Mr Fantastic is another long-running superhero who started off as a perfect example of leadership, family morals and all round goody-goodness before being retconned into a neglectful egomaniac. While still pretty fond of the idea of saving the world and doing good and so forth, recent years have focused more on that massive brain that seems to have squeezed out most of his scruples and concern for his family.

The Reed Richards of modern times has been shown getting just a little too excited about doing everything for the glory of science, while totally ignoring any moral implications. Civil War has him eagerly jumping on the bandwagon of superhuman registration, seemingly just because it lets him bit a big, fancy prison for wayward heroes that stretches into the negative zone, an act that put him squarely at odds with his own team.  There was also that little incident where he dragged his untrained family into space and got them mutated because ‘science’, the many, many instances where he’s taken it upon himself to smack his wife and son into submission and his general habit of solving problems with big laser cannons.

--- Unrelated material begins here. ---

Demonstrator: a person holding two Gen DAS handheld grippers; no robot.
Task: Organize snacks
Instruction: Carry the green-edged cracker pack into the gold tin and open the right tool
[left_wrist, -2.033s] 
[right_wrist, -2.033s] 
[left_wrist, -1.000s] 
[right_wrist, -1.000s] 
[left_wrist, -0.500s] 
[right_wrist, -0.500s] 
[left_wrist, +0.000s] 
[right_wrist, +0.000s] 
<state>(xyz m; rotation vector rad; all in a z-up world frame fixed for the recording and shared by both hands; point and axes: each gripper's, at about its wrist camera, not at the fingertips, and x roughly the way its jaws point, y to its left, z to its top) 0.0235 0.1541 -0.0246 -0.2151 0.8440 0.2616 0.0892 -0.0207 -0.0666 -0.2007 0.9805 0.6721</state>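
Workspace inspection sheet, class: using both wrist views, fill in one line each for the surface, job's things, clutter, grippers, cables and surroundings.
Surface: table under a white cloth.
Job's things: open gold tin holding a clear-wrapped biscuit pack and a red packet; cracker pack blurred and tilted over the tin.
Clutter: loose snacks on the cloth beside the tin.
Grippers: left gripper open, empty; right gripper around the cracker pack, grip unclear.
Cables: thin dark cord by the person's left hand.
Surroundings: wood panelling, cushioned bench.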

2. The Scarab (Blue Beetle)

Jaime Reyes is a perfectly nice guy. Unfortunately, this is tempered by the presence of an extraterrestrial scarab attached to his spine, which gives him an array of powers but also presents a constant mental battle as the two argue constantly. Being essentially a piece of alien technology built for invasion, the scarab has a violent personality, a hair-trigger temper and (according to what we hear of Jaime’s side of the conversation) an incredibly foul mouth.

This presented an interesting contrast, as Jaime Reyes tried to control the scarab’s more jerkish and bloodthirsty tendencies. Despite forming a strong bond, the two remain separate entities: one a boy from Earth who just wants to help people, and the other a dangerously volatile piece of alien technology with a strong desire to burn the faces of people it finds irritating. The two have rubbed off on each other, but the scarab remains the most aggressive of the duo, fortunately with its blue language mostly confined to Jaime’s mind.

1. Superman

As the most iconic superhero ever, Superman has cycled through a number of personality changes over the years, and we’ve caught glimpses of alternate universes where his personality isn’t quite as sunny as the one we know. Still, nothing quite compares to the Superman of the comic book Gold and Silver Age, whose blatant sociopathy pretty much makes him a separate character all by himself.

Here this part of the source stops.